Na nova lei, não há um conceito exato do que seja um objeto complexo. Para efeito de diálogo competitivo, ainda mais se for uma modalidade universalmente utilizável e sem referência a patamares de valor de contratação, União, estados, Distrito Federal e os diferentes municípios brasileiros definirão "complexo" com réguas diferentes, embora alguns parâmetros possam até ser uniformizados, a exemplo da inovação tecnológica ou de especificidades técnicas.

Uma garantia de objetividade no diálogo competitivo, mais exatamente quanto a seu uso conforme a Lei 14.133/2021 e com a desejável economicidade, estaria num controle feito por tribunais de contas.

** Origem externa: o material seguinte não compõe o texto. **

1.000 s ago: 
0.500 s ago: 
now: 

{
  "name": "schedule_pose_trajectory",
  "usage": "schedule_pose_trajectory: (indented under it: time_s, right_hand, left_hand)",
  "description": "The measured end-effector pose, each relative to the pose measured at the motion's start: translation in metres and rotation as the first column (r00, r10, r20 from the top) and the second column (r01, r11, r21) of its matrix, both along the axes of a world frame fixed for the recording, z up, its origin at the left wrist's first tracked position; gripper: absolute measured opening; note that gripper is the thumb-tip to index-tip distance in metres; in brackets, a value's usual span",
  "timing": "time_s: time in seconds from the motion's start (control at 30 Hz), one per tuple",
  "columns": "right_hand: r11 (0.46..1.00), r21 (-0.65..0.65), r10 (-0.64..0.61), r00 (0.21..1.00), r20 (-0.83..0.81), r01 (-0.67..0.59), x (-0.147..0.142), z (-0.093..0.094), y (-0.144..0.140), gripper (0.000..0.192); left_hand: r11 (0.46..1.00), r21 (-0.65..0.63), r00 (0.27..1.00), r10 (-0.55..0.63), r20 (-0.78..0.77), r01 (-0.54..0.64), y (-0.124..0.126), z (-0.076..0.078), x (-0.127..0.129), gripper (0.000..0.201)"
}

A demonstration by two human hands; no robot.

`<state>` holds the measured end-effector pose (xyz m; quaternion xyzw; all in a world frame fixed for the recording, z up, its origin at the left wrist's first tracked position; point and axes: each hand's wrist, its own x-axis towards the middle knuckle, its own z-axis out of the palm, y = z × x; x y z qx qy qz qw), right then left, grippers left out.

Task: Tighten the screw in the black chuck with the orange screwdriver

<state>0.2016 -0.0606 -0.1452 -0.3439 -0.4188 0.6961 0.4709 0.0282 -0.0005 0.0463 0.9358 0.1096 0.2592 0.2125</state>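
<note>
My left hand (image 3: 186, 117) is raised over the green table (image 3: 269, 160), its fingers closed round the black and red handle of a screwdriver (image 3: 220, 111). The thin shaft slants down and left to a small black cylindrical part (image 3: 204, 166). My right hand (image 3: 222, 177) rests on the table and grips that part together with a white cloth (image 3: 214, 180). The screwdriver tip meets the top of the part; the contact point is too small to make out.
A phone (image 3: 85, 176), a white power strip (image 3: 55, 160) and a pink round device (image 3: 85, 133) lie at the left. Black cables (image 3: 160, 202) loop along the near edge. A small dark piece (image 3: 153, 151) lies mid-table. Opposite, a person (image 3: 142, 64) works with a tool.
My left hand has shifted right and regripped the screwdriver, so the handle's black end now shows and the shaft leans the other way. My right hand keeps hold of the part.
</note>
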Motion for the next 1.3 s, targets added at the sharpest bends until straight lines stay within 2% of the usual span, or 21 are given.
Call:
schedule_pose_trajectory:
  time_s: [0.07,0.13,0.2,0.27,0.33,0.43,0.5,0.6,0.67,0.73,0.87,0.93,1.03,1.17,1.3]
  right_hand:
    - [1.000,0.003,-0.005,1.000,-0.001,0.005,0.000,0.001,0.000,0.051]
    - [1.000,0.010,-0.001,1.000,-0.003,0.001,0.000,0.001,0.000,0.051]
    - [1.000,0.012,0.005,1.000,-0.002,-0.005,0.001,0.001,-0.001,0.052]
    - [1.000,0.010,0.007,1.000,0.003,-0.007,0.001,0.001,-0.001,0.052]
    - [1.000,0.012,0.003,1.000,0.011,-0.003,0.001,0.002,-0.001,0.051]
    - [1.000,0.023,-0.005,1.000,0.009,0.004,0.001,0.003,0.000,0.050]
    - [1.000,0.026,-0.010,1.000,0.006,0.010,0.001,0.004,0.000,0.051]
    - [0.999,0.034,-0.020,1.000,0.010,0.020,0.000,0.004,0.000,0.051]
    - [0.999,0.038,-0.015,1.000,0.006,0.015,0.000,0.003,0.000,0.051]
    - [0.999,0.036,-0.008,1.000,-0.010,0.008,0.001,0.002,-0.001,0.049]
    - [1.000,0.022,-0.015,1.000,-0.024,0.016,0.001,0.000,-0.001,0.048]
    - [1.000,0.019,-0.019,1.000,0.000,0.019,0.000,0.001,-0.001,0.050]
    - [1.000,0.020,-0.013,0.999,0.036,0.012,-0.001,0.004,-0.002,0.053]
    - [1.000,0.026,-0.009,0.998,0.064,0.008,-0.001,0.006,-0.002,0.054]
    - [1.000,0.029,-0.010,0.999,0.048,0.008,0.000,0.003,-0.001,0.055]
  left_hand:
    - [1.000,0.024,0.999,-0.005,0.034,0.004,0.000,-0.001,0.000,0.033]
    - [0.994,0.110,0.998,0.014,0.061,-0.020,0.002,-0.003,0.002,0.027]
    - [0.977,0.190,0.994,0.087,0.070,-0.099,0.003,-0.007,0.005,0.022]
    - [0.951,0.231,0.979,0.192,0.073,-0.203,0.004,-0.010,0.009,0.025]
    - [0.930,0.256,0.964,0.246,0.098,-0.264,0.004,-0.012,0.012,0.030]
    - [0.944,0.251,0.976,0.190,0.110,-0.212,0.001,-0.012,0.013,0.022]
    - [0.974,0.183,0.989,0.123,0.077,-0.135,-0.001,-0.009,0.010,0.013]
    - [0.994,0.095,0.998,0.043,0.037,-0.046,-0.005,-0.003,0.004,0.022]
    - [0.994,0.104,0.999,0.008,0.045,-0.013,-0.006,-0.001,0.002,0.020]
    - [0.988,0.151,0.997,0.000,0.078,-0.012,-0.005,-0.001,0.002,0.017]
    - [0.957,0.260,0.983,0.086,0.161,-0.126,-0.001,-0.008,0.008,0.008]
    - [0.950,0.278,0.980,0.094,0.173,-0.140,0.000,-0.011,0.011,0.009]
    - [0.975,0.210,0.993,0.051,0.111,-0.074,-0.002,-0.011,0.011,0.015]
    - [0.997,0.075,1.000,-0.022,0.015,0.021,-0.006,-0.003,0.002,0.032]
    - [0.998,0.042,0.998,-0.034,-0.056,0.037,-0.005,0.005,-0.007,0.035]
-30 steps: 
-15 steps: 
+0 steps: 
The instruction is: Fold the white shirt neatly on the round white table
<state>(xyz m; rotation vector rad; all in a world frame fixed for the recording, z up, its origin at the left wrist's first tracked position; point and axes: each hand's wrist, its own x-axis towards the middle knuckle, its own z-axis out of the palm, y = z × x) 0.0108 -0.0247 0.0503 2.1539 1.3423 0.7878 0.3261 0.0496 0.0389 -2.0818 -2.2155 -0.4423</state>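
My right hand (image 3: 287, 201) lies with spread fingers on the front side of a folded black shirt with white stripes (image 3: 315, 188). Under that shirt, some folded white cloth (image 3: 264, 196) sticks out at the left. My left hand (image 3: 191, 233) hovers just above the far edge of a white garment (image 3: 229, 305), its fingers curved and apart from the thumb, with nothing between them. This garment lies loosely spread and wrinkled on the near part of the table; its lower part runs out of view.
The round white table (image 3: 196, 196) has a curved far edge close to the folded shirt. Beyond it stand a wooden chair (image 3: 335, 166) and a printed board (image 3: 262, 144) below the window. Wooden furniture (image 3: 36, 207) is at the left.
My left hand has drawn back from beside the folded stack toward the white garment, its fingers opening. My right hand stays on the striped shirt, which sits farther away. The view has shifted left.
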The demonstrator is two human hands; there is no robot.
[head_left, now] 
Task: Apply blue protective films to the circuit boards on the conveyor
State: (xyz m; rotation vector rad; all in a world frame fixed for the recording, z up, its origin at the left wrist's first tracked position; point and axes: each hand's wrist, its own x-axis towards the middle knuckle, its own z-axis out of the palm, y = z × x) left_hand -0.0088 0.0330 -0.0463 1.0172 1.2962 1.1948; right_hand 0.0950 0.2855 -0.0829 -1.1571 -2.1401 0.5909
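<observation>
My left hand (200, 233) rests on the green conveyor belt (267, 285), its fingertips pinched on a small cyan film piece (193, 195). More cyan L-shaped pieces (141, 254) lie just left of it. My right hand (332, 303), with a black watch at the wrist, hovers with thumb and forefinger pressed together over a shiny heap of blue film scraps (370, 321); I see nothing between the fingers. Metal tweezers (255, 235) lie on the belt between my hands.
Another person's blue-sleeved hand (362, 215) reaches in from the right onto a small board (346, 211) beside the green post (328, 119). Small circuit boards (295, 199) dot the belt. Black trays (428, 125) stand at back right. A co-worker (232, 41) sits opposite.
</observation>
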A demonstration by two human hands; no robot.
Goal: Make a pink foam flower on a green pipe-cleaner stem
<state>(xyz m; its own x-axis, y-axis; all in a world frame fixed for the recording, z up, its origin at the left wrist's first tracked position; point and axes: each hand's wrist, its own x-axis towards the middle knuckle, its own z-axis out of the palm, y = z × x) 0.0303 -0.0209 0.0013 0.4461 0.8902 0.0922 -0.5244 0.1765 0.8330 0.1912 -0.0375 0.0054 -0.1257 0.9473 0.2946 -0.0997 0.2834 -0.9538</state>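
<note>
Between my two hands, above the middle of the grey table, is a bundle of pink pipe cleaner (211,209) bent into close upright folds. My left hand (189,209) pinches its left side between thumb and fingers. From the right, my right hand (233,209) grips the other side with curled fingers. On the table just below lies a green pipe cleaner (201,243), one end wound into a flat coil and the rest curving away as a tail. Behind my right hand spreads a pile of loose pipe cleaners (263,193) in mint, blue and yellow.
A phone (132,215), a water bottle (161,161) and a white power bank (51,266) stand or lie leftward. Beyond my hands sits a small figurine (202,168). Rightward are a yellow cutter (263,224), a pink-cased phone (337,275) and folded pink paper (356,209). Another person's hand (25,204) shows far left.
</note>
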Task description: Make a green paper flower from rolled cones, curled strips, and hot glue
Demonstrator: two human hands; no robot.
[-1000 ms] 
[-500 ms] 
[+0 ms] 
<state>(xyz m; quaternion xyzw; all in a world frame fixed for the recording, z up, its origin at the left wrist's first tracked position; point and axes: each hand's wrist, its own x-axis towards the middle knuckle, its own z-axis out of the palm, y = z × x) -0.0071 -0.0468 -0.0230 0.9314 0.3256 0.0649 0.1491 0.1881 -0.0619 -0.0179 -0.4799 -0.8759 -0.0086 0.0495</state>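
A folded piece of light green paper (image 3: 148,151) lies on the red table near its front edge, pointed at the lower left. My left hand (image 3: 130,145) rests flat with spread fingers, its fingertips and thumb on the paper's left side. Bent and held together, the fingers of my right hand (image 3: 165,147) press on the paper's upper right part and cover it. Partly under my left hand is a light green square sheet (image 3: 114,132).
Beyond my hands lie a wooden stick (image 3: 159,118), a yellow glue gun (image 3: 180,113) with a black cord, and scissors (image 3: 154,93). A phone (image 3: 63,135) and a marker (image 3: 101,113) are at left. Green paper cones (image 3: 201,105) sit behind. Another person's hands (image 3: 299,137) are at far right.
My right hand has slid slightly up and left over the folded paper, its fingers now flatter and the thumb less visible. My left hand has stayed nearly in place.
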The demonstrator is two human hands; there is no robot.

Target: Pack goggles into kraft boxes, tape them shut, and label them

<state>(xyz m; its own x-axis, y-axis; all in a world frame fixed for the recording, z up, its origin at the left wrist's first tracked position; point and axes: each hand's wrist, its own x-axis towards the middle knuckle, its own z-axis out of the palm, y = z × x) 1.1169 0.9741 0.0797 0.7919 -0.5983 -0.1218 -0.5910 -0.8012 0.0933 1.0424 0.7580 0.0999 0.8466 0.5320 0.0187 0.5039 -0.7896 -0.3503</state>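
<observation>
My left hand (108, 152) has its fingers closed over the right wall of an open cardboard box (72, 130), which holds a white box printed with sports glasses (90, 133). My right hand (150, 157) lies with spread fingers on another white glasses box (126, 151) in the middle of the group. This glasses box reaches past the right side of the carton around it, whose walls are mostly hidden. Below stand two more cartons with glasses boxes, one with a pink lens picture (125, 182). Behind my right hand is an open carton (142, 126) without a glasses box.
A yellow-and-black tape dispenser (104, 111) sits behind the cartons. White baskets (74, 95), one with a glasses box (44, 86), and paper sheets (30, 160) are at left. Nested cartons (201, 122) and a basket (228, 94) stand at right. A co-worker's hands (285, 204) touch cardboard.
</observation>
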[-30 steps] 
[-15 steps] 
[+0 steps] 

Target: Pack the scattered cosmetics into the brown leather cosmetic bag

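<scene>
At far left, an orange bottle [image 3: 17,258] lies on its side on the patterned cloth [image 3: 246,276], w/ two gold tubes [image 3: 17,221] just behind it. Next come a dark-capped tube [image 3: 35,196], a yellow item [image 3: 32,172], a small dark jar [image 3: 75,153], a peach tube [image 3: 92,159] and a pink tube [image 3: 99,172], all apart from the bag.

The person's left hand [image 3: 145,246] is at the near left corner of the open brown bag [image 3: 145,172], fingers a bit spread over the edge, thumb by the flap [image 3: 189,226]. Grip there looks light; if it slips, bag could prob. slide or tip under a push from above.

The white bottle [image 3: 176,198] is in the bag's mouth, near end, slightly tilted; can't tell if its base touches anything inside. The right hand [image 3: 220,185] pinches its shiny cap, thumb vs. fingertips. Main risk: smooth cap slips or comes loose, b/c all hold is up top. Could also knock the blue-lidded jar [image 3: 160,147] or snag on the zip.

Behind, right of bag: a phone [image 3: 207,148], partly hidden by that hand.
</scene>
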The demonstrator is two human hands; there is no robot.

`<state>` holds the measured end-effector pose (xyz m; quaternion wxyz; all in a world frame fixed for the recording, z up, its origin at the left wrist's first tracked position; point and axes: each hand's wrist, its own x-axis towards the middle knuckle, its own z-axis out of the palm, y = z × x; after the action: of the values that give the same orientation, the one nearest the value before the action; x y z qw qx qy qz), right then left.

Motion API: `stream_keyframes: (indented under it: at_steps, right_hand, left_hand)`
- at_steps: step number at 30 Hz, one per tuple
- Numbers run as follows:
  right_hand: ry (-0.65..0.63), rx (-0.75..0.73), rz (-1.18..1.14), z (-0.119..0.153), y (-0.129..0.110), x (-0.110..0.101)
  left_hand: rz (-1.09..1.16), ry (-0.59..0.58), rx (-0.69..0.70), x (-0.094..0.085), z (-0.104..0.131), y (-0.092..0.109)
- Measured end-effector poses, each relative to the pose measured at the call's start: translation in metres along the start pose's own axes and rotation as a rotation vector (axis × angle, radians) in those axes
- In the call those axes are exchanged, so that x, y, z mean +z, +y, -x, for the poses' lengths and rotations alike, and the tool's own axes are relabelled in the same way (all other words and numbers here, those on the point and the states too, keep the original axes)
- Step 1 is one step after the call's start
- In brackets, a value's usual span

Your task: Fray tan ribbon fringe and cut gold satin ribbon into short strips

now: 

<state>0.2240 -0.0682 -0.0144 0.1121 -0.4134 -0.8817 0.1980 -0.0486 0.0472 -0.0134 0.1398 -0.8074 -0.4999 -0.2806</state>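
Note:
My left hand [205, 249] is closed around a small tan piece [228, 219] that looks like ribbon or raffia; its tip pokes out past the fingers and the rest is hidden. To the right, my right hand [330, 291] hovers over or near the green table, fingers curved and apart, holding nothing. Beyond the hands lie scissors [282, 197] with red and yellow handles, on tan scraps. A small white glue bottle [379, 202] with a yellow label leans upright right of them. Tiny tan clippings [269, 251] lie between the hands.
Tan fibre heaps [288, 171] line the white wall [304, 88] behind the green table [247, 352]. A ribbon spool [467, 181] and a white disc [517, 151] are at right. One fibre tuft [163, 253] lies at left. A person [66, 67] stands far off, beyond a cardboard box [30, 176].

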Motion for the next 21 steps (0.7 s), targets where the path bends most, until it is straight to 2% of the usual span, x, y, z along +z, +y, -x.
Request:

Contudo, a faculdade de esse controle acontecer concomitantemente ao transcurso do diálogo foi vetada, ao fundamento da exorbitância de funções dos órgãos de controle externo. Se havia a pretensão de assegurar a integridade de discurso por um terceiro observador qualificado — ainda que controlador, o veto induz que a própria Administração Pública assim o fará, na medida em que estabelece suas tratativas com os licitantes.

Está, assim, colocado o desafio comunicacional para a Administração Pública: estabelecer o que será complexo, para efeito de buscar interlocutores qualificados no mercado, visando a construir as "alternativas" que terão sua contratação posteriormente disputada; dialogar sem reservas informacionais, exceto aquelas previstas em lei, o que implica não apenas externar a ciência dos fatos relevantes à definição do objeto de contratação, mas também não agir estrategicamente (violando a isonomia entre interlocutores e a própria impessoalidade); e compartilhar a indisponibilidade do interesse público com a esfera privada. Se a Administração Pública estiver comprometida com o objetivo de ser uma organização eficientemente democrática, nem os vetos parciais à Lei 14.133/2021 poderão constranger sua determinação em evoluir dos antigos padrões patrimonialistas para ser uma entidade responsiva às necessidades de contratações adequadas.